Tra le ricette campane troviamo la gustosissima torta caprese

Il mondo delle ricette campane è in grado di regalarci dei sapori davvero unici e difficili da dimenticare. Se hai assaggiato almeno una volta la Caprese, non potrai fare a meno di ricomprarla o di provare a farla con le tue manine.

La storia della torta caprese è davvero curiosa!

Pare che un tale Carmine Di Fiore, negli anni Venti, dimenticò di mettere la farina nell’impasto di una torta e il risultato fu davvero straordinario. Terminata la preparazione, Di Fiore assaggiò un dolce di un’incredibile morbidezza!

Da quel momento in poi la torta originaria di Capri si diffuse in tutto il mondo, diventando uno delle più amate ricette tipiche campane.

Naturalmente priva di glutine, questa torta può essere mangiata anche dai celiaci o da chi soffre di intolleranze alimentari.

Ricette campane: ingredienti principali per la torta caprese

  • 85 gr di mandorle in polvere
  • 170 gr di cioccolato fondente
  • 170 gr di burro (a temperatura ambiente)
  • 148 gr di albumi (a temperatura ambiente)
  • 85 gr di tuorli (a temperatura ambiente)
  • 25 gr di fecola di patate
  • 170 gr di zucchero a velo
  • Vaniglia
  • 85 gr di nocciole intere senza pelle ridotte in polvere
  • 4 gr di lievito in polvere per dolci
  • 1 pizzico di sale
  • Zucchero a velo, cacao magro o scaglie di cioccolato (per la decorazione)

Ricette campane: preparazione caprese

In una terrina versate il burro a temperatura ambiente (deve essere fuori dal frigo da almeno un paio d’ore), metà zucchero, i semi di vaniglia, i tuorli d’uovo e il sale. Ricorda che anche le uova vanno usate a temperatura ambiente, quindi mettile fuori dal frigo almeno 12 ore prima. Sbatti il composto con le fruste a velocità media per 30 minuti circa.

Una volta ottenuto un aggregato spumoso, prendi una nuova ciotola e unisci a poco a poco il cioccolato, le mandorle, le nocciole, la fecola di patate e il lievito.

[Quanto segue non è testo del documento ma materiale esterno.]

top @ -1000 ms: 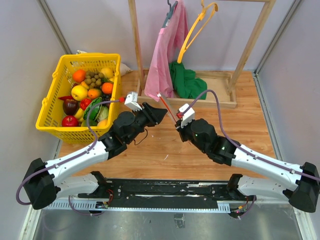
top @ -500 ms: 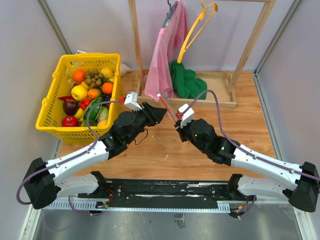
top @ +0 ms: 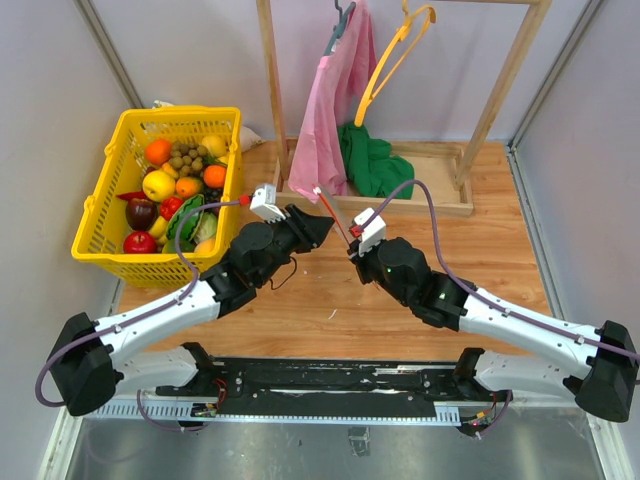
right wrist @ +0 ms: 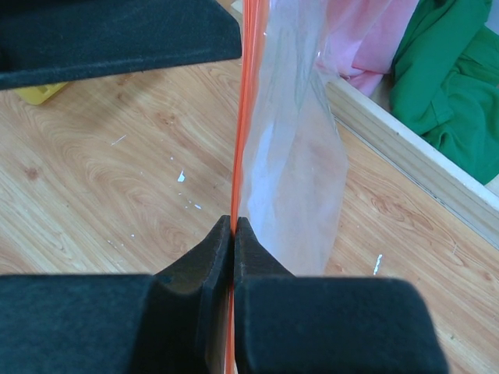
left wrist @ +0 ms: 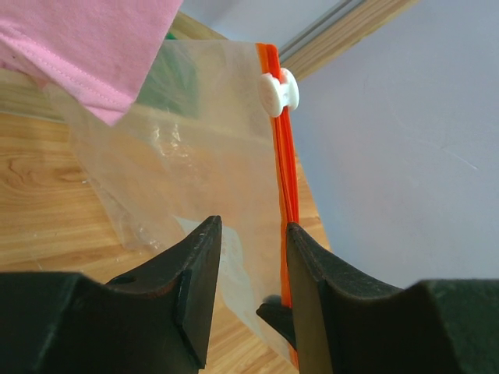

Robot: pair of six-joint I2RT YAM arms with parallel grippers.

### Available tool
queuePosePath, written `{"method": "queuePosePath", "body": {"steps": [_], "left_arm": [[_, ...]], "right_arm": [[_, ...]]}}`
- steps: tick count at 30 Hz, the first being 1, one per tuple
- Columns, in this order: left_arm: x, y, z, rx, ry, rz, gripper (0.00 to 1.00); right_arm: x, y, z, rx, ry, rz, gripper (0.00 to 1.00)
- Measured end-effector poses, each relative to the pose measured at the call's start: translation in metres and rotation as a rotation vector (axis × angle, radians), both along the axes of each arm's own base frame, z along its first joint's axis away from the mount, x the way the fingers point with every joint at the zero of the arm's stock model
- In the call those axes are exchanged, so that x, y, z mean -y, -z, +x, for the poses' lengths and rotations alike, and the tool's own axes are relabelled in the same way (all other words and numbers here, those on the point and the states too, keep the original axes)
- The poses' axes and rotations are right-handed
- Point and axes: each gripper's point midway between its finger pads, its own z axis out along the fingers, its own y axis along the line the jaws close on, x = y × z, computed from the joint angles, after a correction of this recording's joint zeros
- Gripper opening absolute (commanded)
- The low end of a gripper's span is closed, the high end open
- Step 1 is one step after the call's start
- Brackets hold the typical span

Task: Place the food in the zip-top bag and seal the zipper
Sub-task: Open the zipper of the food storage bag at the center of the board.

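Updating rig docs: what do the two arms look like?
The left arm and right arm match: white links, black joint housings, black wedge-shaped jaws. A purple-grey cable loops along each. White camera block at each wrist. The right arm shows green lights.

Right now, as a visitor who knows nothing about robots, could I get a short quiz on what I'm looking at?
1. True or false: the food is already inside the zip-top bag.
2. What is the right gripper pinching? A) the zipper B) the pink garment C) the yellow hanger
3. Fill in: the left gripper has its jaws ____, with the bag's clear film between them.
Key: 1 false, the food lies in the yellow basket. 2 A. 3 open.
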Motion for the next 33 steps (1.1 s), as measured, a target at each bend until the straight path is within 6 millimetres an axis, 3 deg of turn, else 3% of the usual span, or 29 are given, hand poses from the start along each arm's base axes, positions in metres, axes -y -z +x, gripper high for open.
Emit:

Monta a parte gli albumi con lo zucchero a velo residuo. Ricorda che gli albumi non vanno montati a neve, ma in modo da ottenere un risultato spumoso.

Prima di unire i contenuti delle tre terrine, aziona il forno a 170° (ventilato).

Una volta miscelati i tre composti, versali in uno stampo imburrato che abbia un diametro di almeno 22 centimetri (se possibile usa la carta da forno). In genere lo stampo ideale per la Caprese è lo stesso che viene utilizzato per la cottura della Pastiera.

Cottura della torta Caprese

Fai cuocere a 170° gradi per circa 50 minuti, controllando di tanto in tanto lo stato di cottura per mezzo di uno stuzzicadenti. Ricorda che l’umidità della torta deve restare alta, altrimenti perderà tutte le sue caratteristiche.

Ultimata la cottura, sarà necessario far raffreddare la torta e in seguito poggiarla su un vassoio. Una volta intiepidita, potrai spolverare la superficie di zucchero a velo e scaglie di cioccolato (un altro ingrediente usato per la decorazione è il cacao amaro).

Vista la presenza della frutta secca, la Caprese potrà essere conservata solamente per 3-4 giorni. La torta può anche essere surgelata.

Probabilmente su internet troverai molte ricette che prevedono l’utilizzo della farina, ricorda sempre che la vera Caprese non ha mai la farina, quindi non farti ingannare!